Exercise prompt => Copy each line of the data below exactly, leaving out pictures.

Items from a dataset:
——————

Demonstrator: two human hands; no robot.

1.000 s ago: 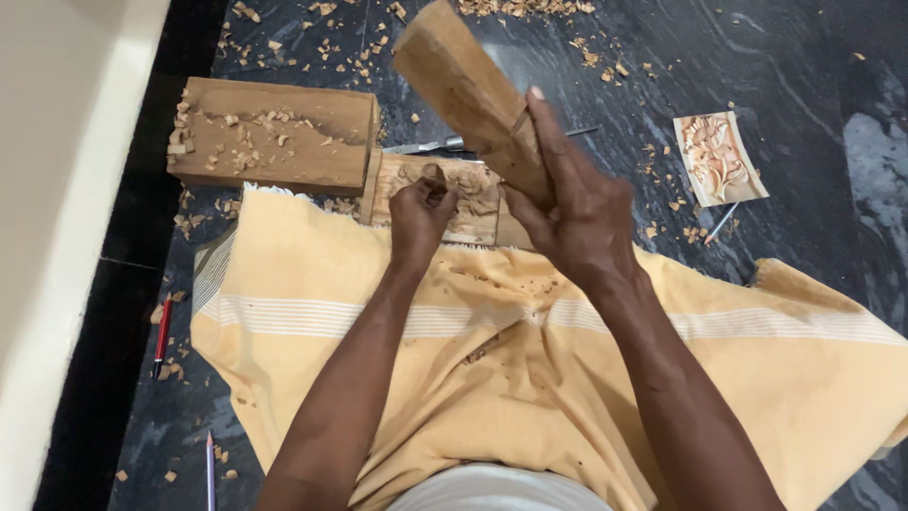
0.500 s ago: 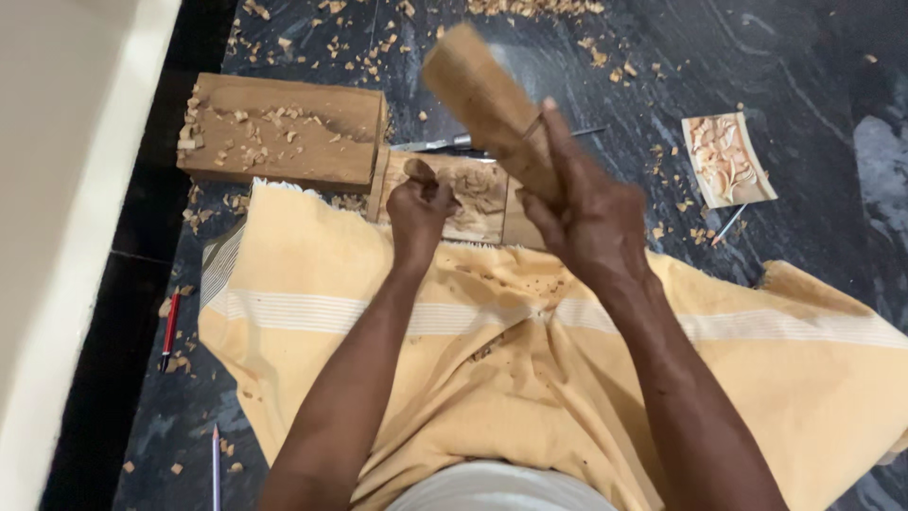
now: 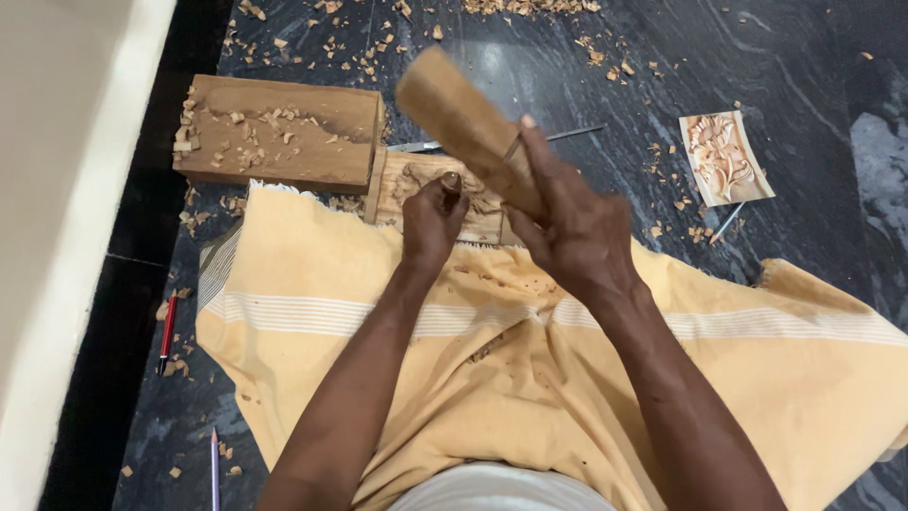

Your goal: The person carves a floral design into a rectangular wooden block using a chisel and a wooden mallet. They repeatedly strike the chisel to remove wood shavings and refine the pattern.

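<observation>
My right hand (image 3: 567, 222) grips a thick wooden mallet (image 3: 454, 114), whose head points up and to the left above the work. My left hand (image 3: 430, 222) is closed around a chisel (image 3: 452, 180); only its round handle top shows above the fist. Under both hands lies a small wooden carving panel (image 3: 416, 180), partly cut and largely hidden by them. The mallet head hangs just above and right of the chisel top, apart from it.
A large wooden block (image 3: 279, 132) strewn with chips lies to the left of the panel. A finished carved relief (image 3: 724, 156) and a metal tool (image 3: 567, 134) rest on the dark floor. A yellow cloth (image 3: 794, 378) covers my lap. A red pencil (image 3: 167, 331) lies left.
The mallet has swung down and leftward, its head now closer to the chisel top. My left hand keeps the chisel on the panel.
</observation>
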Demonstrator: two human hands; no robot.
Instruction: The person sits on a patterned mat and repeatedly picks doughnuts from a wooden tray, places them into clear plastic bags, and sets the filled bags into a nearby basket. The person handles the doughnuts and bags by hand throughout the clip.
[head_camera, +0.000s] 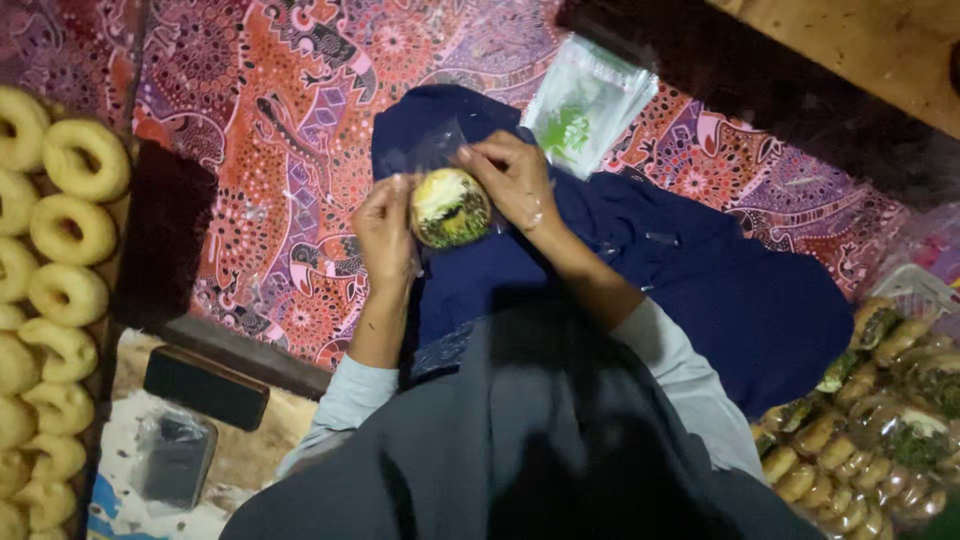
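Observation:
My left hand (385, 232) and my right hand (515, 180) together hold a round doughnut (450, 208) with white and green topping, inside a clear plastic bag (430, 150). The left hand grips the doughnut's left side. The right hand's fingers pinch the bag at its upper right. All this is above my lap, which is covered in dark blue cloth (700, 280).
A stack of clear bags with green print (588, 105) lies beyond my hands on the patterned red cloth (290, 120). Plain ring doughnuts (60, 240) fill the left edge. Several bagged topped doughnuts (880, 420) pile at the lower right. A black phone (205, 386) lies at the lower left.

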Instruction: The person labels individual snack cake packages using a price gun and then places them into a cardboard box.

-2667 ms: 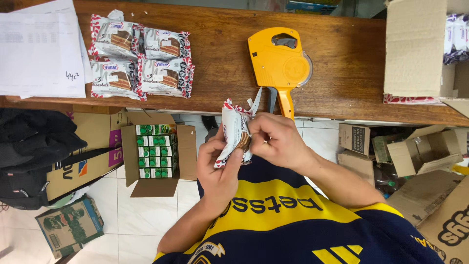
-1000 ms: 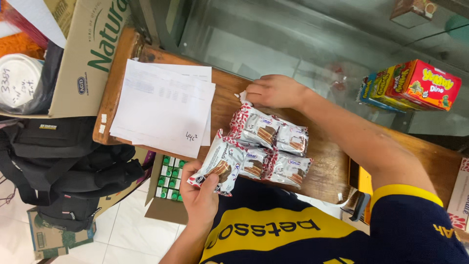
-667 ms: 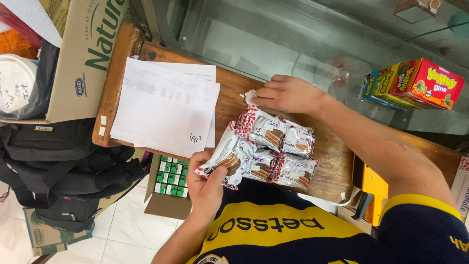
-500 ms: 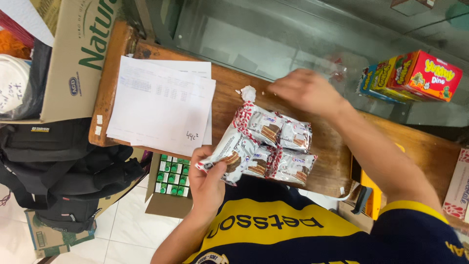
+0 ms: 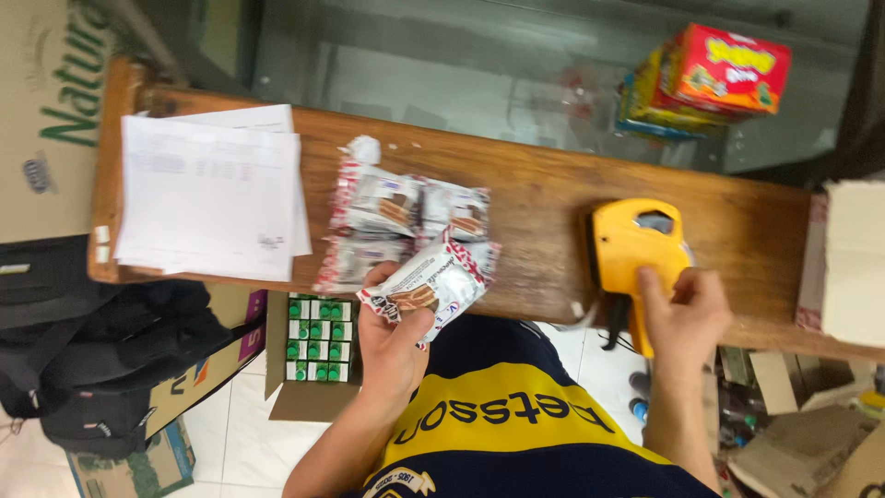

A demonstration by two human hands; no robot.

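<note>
My left hand (image 5: pixel 392 334) grips a white and red snack packet (image 5: pixel 430 284) just over the near edge of the wooden counter (image 5: pixel 544 212). Beyond it, several matching snack packets (image 5: pixel 396 212) lie in a cluster on the wood. My right hand (image 5: pixel 684 315) rests on the handle of a yellow price label gun (image 5: pixel 631 249) that lies on the counter to the right, fingers curled around its lower part.
A stack of white papers (image 5: pixel 210 194) covers the counter's left end. Colourful boxes (image 5: pixel 710 78) stand on the glass behind. An open carton of green-capped items (image 5: pixel 315 337) and a black bag (image 5: pixel 88 350) sit on the floor; a white box (image 5: pixel 853 263) is at right.
The view swung right. My right hand left the packet pile and went to the yellow label gun. My left hand kept hold of its packet.
</note>
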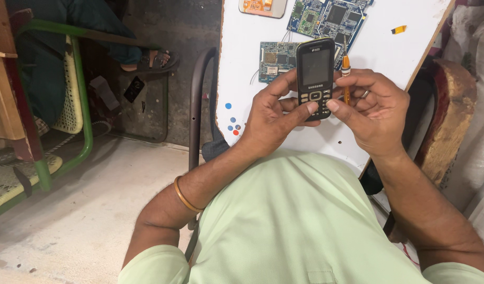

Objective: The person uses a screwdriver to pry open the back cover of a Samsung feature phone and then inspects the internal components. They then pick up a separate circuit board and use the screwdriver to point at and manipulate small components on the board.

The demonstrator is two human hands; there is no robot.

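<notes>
A small black keypad phone [315, 73] with a dark screen is held upright above the white board [378, 47]. My left hand [273, 113] grips its left side, thumb on the lower keys. My right hand [371, 105] grips the right side, thumb also on the keypad, and holds an orange-handled screwdriver [346, 71] tucked between its fingers. A ring sits on one right finger.
On the white board lie two blue circuit boards [328, 18] [276, 60], an orange-backed part [263, 6] and a small yellow piece [398, 30]. A green-framed chair [79, 100] stands to the left. Another person's sandalled foot [150, 60] rests on the floor beyond.
</notes>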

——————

Answer to the exercise =>
Demonstrator: two human hands; no robot.

1.000 s ago: 
0.500 s ago: 
now: 

Your goal: The person carves a floral design into a rectangular wooden block using a chisel and a wooden mallet. They repeatedly strike the chisel to remove wood shavings and refine the pattern.

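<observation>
My right hand (image 3: 567, 222) grips a thick wooden mallet (image 3: 454, 114), whose head points up and to the left above the work. My left hand (image 3: 430, 222) is closed around a chisel (image 3: 452, 180); only its round handle top shows above the fist. Under both hands lies a small wooden carving panel (image 3: 416, 180), partly cut and largely hidden by them. The mallet head hangs just above and right of the chisel top, apart from it.
A large wooden block (image 3: 279, 132) strewn with chips lies to the left of the panel. A finished carved relief (image 3: 724, 156) and a metal tool (image 3: 567, 134) rest on the dark floor. A yellow cloth (image 3: 794, 378) covers my lap. A red pencil (image 3: 167, 331) lies left.
The mallet has swung down and leftward, its head now closer to the chisel top. My left hand keeps the chisel on the panel.
</observation>
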Demonstrator: two human hands; no robot.
Instruction: The person sits on a patterned mat and repeatedly picks doughnuts from a wooden tray, places them into clear plastic bags, and sets the filled bags into a nearby basket. The person handles the doughnuts and bags by hand throughout the clip.
[head_camera, +0.000s] 
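Observation:
My left hand (385, 232) and my right hand (515, 180) together hold a round doughnut (450, 208) with white and green topping, inside a clear plastic bag (430, 150). The left hand grips the doughnut's left side. The right hand's fingers pinch the bag at its upper right. All this is above my lap, which is covered in dark blue cloth (700, 280).
A stack of clear bags with green print (588, 105) lies beyond my hands on the patterned red cloth (290, 120). Plain ring doughnuts (60, 240) fill the left edge. Several bagged topped doughnuts (880, 420) pile at the lower right. A black phone (205, 386) lies at the lower left.
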
Instruction: The person labels individual snack cake packages using a price gun and then places them into a cardboard box.

-2667 ms: 
-1000 ms: 
-667 ms: 
-500 ms: 
+0 ms: 

A demonstration by two human hands; no robot.

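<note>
My left hand (image 5: pixel 392 334) grips a white and red snack packet (image 5: pixel 430 284) just over the near edge of the wooden counter (image 5: pixel 544 212). Beyond it, several matching snack packets (image 5: pixel 396 212) lie in a cluster on the wood. My right hand (image 5: pixel 684 315) rests on the handle of a yellow price label gun (image 5: pixel 631 249) that lies on the counter to the right, fingers curled around its lower part.
A stack of white papers (image 5: pixel 210 194) covers the counter's left end. Colourful boxes (image 5: pixel 710 78) stand on the glass behind. An open carton of green-capped items (image 5: pixel 315 337) and a black bag (image 5: pixel 88 350) sit on the floor; a white box (image 5: pixel 853 263) is at right.
The view swung right. My right hand left the packet pile and went to the yellow label gun. My left hand kept hold of its packet.
</note>
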
Objective: The person uses a screwdriver to pry open the back cover of a Samsung feature phone and then inspects the internal components. They then pick up a separate circuit board and use the screwdriver to point at and manipulate small components on the board.

The demonstrator is two human hands; there is no robot.

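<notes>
A small black keypad phone [315, 73] with a dark screen is held upright above the white board [378, 47]. My left hand [273, 113] grips its left side, thumb on the lower keys. My right hand [371, 105] grips the right side, thumb also on the keypad, and holds an orange-handled screwdriver [346, 71] tucked between its fingers. A ring sits on one right finger.
On the white board lie two blue circuit boards [328, 18] [276, 60], an orange-backed part [263, 6] and a small yellow piece [398, 30]. A green-framed chair [79, 100] stands to the left. Another person's sandalled foot [150, 60] rests on the floor beyond.
</notes>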

For this exercise, nothing more remains to be given.